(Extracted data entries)
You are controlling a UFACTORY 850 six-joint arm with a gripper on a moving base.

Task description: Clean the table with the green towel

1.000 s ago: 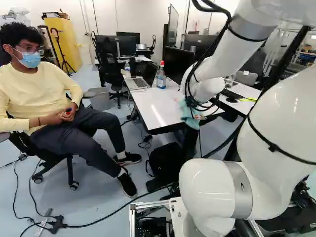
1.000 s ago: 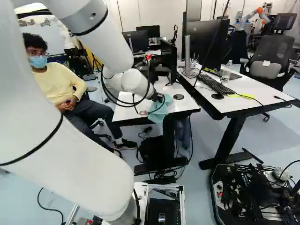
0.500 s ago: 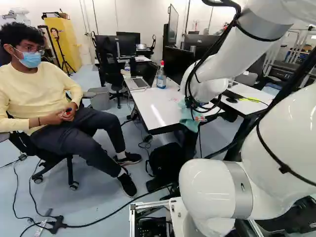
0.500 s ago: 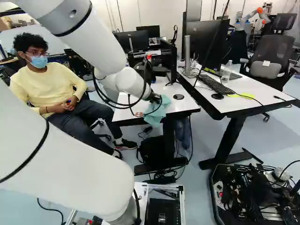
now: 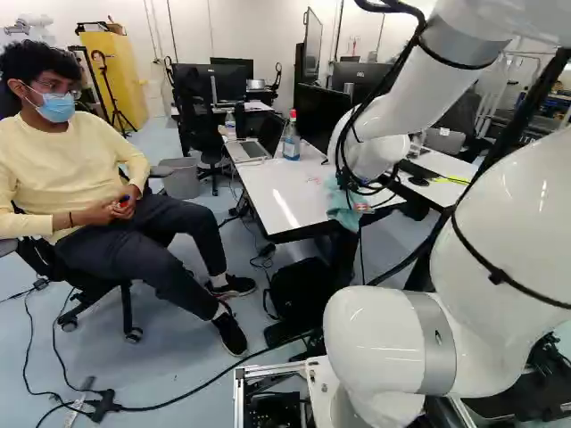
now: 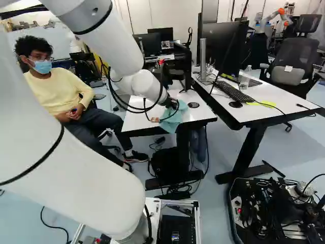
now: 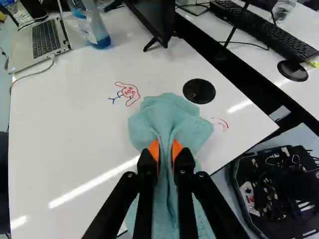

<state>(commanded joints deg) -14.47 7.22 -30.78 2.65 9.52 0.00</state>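
Observation:
My gripper [image 6: 173,103] is over the near end of the white table [image 6: 137,121], with the green towel [image 6: 173,118] hanging from it past the table's edge. In the wrist view the gripper [image 7: 166,150] is shut on the towel [image 7: 172,115], which bunches between the orange pads and spreads on the tabletop ahead of them. A red and blue doodle [image 7: 128,92] lies on the table just beyond the towel. Faint red marks [image 7: 220,123] show beside it, partly covered perhaps; I cannot tell how far they run beneath.
A blue spray bottle [image 5: 292,136], a laptop [image 5: 247,151] and a monitor stand farther along the table. A second desk with a keyboard [image 6: 233,92] adjoins. A person [image 5: 76,178] sits beside the table. Another robot [image 6: 271,18] stands far back.
Compared with half a second ago, my arm's upper links have swung right in the right base view, and the gripper has shifted slightly with the towel still in it. The base has not moved.

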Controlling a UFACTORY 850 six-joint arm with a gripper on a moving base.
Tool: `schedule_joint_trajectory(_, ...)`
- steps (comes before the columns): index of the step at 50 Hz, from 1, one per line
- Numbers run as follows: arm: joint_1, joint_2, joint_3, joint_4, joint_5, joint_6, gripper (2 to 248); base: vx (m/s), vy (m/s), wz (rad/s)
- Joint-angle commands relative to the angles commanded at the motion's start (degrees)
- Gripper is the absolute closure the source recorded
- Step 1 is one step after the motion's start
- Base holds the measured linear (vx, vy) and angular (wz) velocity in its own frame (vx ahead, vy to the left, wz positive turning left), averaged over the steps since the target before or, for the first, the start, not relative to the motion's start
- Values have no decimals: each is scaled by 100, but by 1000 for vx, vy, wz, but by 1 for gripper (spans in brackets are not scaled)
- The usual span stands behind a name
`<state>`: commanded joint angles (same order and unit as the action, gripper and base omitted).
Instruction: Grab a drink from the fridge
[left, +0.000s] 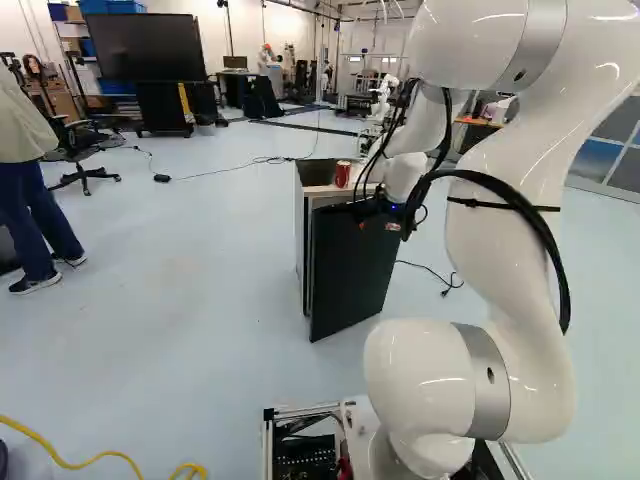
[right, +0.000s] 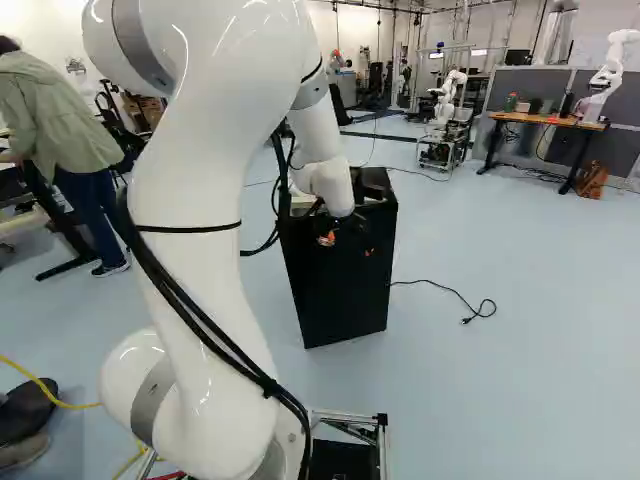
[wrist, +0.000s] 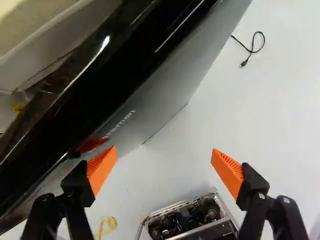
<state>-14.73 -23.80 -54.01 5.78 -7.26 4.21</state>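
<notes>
My gripper (right: 347, 246) hung beside the fridge (right: 345, 300), its two fingers spread.
The orange pads (wrist: 101, 169) stood well apart; the red can (left: 342, 175) stood on top of the fridge.

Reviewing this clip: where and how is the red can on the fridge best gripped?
Around its middle, I'd judge: the can stands upright on the fridge, and its straight sides suit a finger on each. Coming from above looks safer than level, as a dark box-like thing sits close beside it and the arm's cables hang near.
</notes>
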Motion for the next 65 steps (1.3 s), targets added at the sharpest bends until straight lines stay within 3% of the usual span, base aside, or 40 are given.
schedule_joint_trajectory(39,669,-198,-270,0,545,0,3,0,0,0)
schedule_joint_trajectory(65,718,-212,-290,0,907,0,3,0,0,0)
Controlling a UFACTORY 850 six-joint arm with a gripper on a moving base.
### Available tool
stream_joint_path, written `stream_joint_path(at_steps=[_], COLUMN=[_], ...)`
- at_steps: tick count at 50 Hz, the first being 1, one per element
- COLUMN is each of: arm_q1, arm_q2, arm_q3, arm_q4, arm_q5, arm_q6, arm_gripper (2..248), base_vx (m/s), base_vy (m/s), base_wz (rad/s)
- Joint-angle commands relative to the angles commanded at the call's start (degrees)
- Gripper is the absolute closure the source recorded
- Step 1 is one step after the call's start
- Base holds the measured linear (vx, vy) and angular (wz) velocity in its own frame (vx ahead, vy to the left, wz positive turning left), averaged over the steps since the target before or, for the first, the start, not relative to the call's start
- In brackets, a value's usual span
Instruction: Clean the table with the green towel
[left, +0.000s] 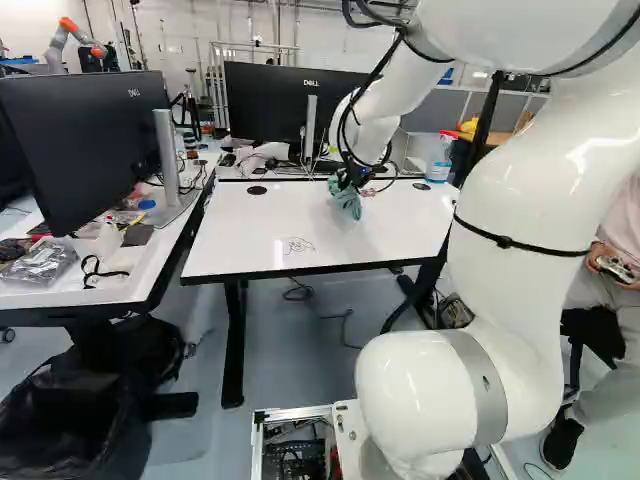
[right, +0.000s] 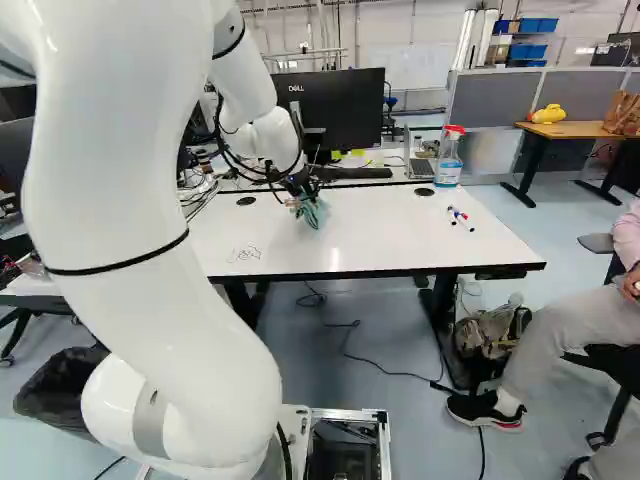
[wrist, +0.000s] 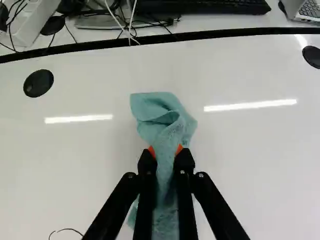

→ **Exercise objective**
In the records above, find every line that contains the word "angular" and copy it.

→ **Solution to this problem**
- Base holds the measured linear (vx, vy) and angular (wz) velocity in its own frame (vx ahead, vy to the left, wz positive turning left), averaged over the steps since the target before or, for the first, the start, not relative to the motion's start
- Base holds the measured linear (vx, vy) and angular (wz) velocity in its own frame (vx ahead, vy to the left, wz positive turning left), averaged over the steps since the target before or, for the first, the start, not relative to the call's start

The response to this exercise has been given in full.